A experiência 626, posteriormente chamada de Stitch (Chris Sanders), criada com o único propósito de destruir tudo em que toca, consegue fugir da Federação Intergaláctica e refugia-se no planeta Terra. Visando despistar o agente Pleakley (Billy Magnussen) e o seu criador Jumba (Zach Galifianakis), enviados para o nosso planeta com a missão de o levar de volta para o espaço, Stitch cria uma insólita ligação com Lilo (Maia Kealoha), uma irreverente rapariga havaiana.
“Lilo e Stitch”, um dos primeiros projetos que, já em 2018, a Disney tencionava transformar em live action, chega aos cinemas vinte e três anos após o alienígena nos ter conquistado a todos na famosa animação. E admito que, ao contrário da maior parte dos filmes do género, que nos são presenteados pela Disney com uma regularidade que ninguém pediu, este conseguiu conquistar-me (ou pelo menos, um pouco mais que os outros).

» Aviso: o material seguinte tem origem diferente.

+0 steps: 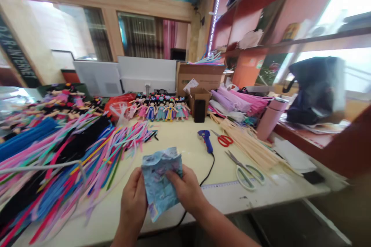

Os excelentes efeitos visuais, que dão vida aos aliens, quando combinados com a representatividade mantida pela Disney do povo havaiano e dos seus costumes e com as excelentes performances de Sydney Agudong e Maia Kealoha, conseguem transmitir ao espectador a mesma sensação que havíamos sentido ao ver a obra original, mantendo a essência da mesma. No entanto, o argumento de Chris Kekaniokalani Bright e Mike Van Waes permite-se alterar pequenas coisas na história que, a meu ver, não funcionaram. A liberdade que os criadores da obra original tinham para fazer funcionar certos elementos aqui perde-se, pois o espectador assume que o mundo que está a ver trata-se do mundo real, o que leva à falta de personagens importantes da animação e à alteração da forma como outros personagens agem de forma a que nós aceitemos que a história esteja a ser contada de maneira plausível.

“Lilo e Stitch”, de 2025, propõe-se a adaptar a sua história de forma a divertir os mais velhos, ao mesmo tempo que tenta passar aos mais novos a mesma sensação que a obra original nos passou em 2002. As subtis críticas sociais à “americanização” do Havai e as homenagens ao Elvis aqui são substituídas por novas narrativas que, embora na minha opinião, não consigam atingir a profundidade da animação, transformam a história, explorando a relação das irmãs e trazendo de volta Chris Sanders, voz do Stitch e criador da história original, para dar vida a este carismático personagem, que acredito que vá conquistar os corações das mais novas gerações, como conquistou há vinte e três anos atrás.